Factor Analysis & Pearson r
An example of a research study that uses the Pearson r as an input for model building was performed by Brennan, Molnar, and Earls (2007). The researchers used correlation and factor analysis to refine a measure of adolescents' exposure to violence in Chicago neighborhoods. Trained interviewers conducted separate interviews with each adolescent and his/her primary care giver about potentially harmful events that had occurred in the adolescent's life (both witnessed events and personal victimization). Subjects also answered 35 items concerning their anxiety/depression, aggression, and delinquency levels as well as a number of items used to collect demographic data. Among other methods, the researchers used correlation to identify items related to the measurement of exposure to violence that might not fit well with the construct of violence exposure. These were items that either correlated with other items on the scale and/or did not increase the reliability of the scale. Three scales were of particular interest: victimization, witnessing of violence, and learning of violence. To test whether or not these were truly three separate scales, the researchers performed a confirmatory factor analysis. Based on the results of the study, the researchers concluded that these were three different factors contributing to the exposure to violence in urban youth.
Regression Analysis & Pearson r
Another statistical technique that uses the Pearson r as an input is regression analysis. This is a family of statistical techniques used to develop a mathematical model for use in predicting one variable from the knowledge of another variable. Advanced regression techniques allow researchers to use both multiple independent and multiple dependent variables in developing models. The regression equation is a mathematical model of a real world situation that can be invaluable for forecasting and learning more about the interaction of variables in the real world. There are many types of multivariate regression including multiple linear regression, multivariate polynomial regression, and canonical correlation.

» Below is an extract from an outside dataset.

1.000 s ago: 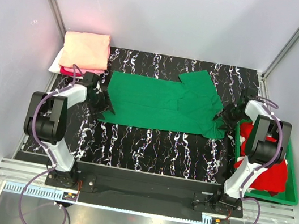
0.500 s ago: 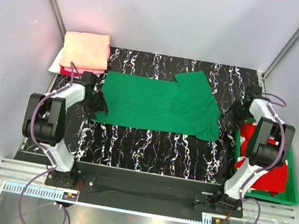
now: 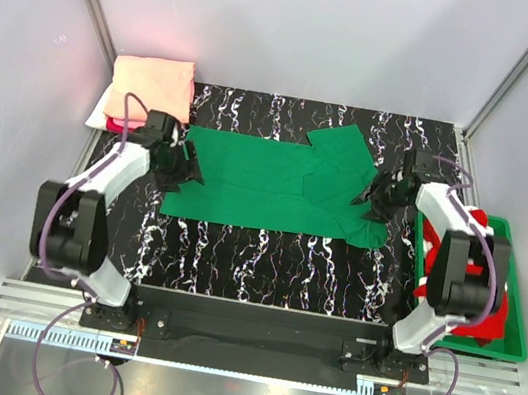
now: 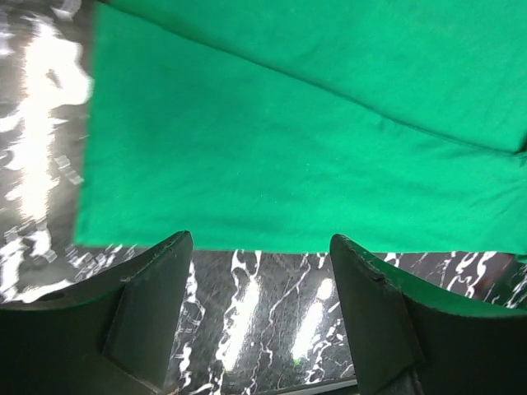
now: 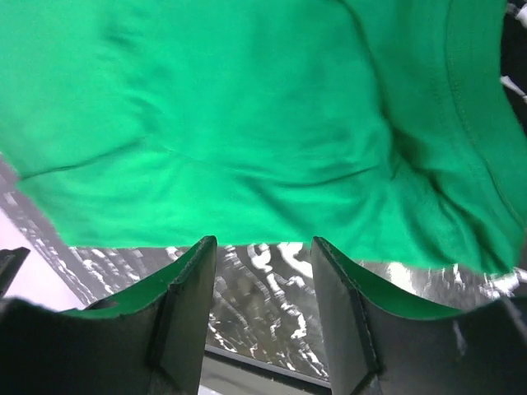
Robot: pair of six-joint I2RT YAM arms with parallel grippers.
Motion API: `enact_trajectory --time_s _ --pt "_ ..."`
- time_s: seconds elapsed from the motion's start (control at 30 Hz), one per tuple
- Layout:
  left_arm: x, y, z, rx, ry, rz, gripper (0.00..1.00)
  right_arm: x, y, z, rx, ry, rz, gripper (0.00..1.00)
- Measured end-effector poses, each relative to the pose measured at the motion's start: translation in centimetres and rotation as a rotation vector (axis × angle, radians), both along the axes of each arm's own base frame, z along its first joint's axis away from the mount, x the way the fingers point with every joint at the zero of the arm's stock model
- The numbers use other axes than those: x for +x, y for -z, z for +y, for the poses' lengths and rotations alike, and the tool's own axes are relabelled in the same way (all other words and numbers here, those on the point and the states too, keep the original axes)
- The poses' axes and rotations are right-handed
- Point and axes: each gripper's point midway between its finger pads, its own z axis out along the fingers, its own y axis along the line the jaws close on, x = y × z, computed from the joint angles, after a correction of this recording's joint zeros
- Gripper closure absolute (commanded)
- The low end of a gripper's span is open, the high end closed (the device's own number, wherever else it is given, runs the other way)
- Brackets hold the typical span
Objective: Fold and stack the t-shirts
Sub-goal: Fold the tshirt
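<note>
A bright green t-shirt (image 3: 276, 187) lies spread flat on the black marbled table (image 3: 264, 258), one sleeve angled toward the back right. My left gripper (image 3: 184, 166) hovers at the shirt's left edge. In the left wrist view it is open (image 4: 259, 247), with bare table between the fingers and the green t-shirt (image 4: 288, 140) just beyond the tips. My right gripper (image 3: 373, 196) is at the shirt's right edge, also open (image 5: 262, 247) and empty, with the wrinkled green t-shirt (image 5: 247, 123) just ahead of it.
A folded stack sits at the back left corner: a salmon-peach t-shirt (image 3: 151, 85) on top, hot pink (image 3: 116, 123) and white (image 3: 98, 114) edges beneath. A rigid green bin (image 3: 515, 346) at the right holds a red t-shirt (image 3: 479, 317). Grey walls enclose the table.
Both grippers moved away from the shirt's near corners and came in at its left and right edges, farther back. The shirt now lies flatter, and its near edge is straighter.
</note>
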Motion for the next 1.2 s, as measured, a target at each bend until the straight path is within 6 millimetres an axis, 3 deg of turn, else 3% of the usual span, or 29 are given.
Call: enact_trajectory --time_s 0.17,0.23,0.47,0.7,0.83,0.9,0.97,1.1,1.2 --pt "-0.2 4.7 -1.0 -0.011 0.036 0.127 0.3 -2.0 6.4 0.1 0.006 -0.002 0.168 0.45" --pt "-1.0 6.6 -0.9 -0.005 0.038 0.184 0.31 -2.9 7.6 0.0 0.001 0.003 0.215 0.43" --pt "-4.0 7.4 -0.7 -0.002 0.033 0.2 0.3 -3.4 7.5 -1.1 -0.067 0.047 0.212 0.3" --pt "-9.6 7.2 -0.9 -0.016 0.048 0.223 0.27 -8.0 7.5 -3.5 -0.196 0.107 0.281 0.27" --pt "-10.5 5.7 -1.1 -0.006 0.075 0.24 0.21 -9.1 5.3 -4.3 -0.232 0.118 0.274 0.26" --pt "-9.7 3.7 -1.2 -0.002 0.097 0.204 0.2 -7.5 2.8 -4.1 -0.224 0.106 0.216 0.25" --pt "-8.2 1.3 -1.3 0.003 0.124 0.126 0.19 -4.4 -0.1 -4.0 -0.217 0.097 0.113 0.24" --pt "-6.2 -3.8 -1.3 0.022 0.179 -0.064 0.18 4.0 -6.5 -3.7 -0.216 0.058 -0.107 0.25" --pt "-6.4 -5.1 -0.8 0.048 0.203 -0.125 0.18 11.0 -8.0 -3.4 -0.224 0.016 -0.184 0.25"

Subrahmanyam and Lin (2007) used correlation as an input into regression analysis to investigate the effects of Internet use on the well-being of adolescents. The researchers examined the effect of Internet usage on adolescents' feelings of loneliness and their perceptions of support from friends and family. Data were collected from 78 females and 78 males between the ages of 15 and 18.4 years of age. Each participant completed an Internet access questionnaire that asked questions about how they used the Internet (e.g., total time spent online, time spent using e-mail, place of access). The questionnaire also explored the subjects' knowledge of and familiarity with their online correspondents, as well as their relationships with these individuals. The loneliness level of the subjects was measured using the eight-item Roberts Revision of the UCLA Loneliness Scale and the availability of others to whom the participants could turn in times of need and how satisfied they were with that support was accessed using the 24-item Social Support Scale for Children . The data were analyzed using regression analysis. These results suggested that loneliness was not predicted by the length of time spent on the Internet. However, gender and the participants' perceptions of the participants on their online relationships did predict loneliness. Participants who felt that their online partners could be counted on in times of need also tended to be more lonely than those who did not. Finally, perceived support from significant others was not related to the amount of time spent online, time spent on e-mail, relationships with online partners, or perceptions about these relationships.
Conclusion
Coefficients of correlation mathematically express the degree of relationship between two events or variables on a scale of 0.0 (demonstrating no relationship between the two variables) to 1.0 (demonstrating a perfect relationship between the variables). In addition, coefficients of correlation may be positive (demonstrating as the value of one variable increases so does the value of the other variable) or negative (demonstrating that as the value of one variable increases the value of the other variable decreases). Two of the most common methods of determining correlation between variables are the Pearson Product Moment Coefficient of Correlation for use with parametric data and the Spearman Rank Order Coefficient of Correlation for use with nonparametric data. In addition, the Pearson statistic can be used as an input to other statistical techniques such as regression analysis and factor analysis in the building of models of complex real world behavior. Although correlation is an important statistical tool for sociologists, it is important that correlation by itself does not imply causation: Correlated variables may be both caused by a third, unknown factor or only speciously related.
Terms & Concepts
Correlation: The degree to which two events or variables are consistently related. Correlation may be positive (i.e., as the value of one variable increases the value of the other variable increases), negative (i.e., as the value of one variable increases the value of the other variable decreases), or zero (i.e., the values of the two variables are unrelated). Correlation does not imply causation.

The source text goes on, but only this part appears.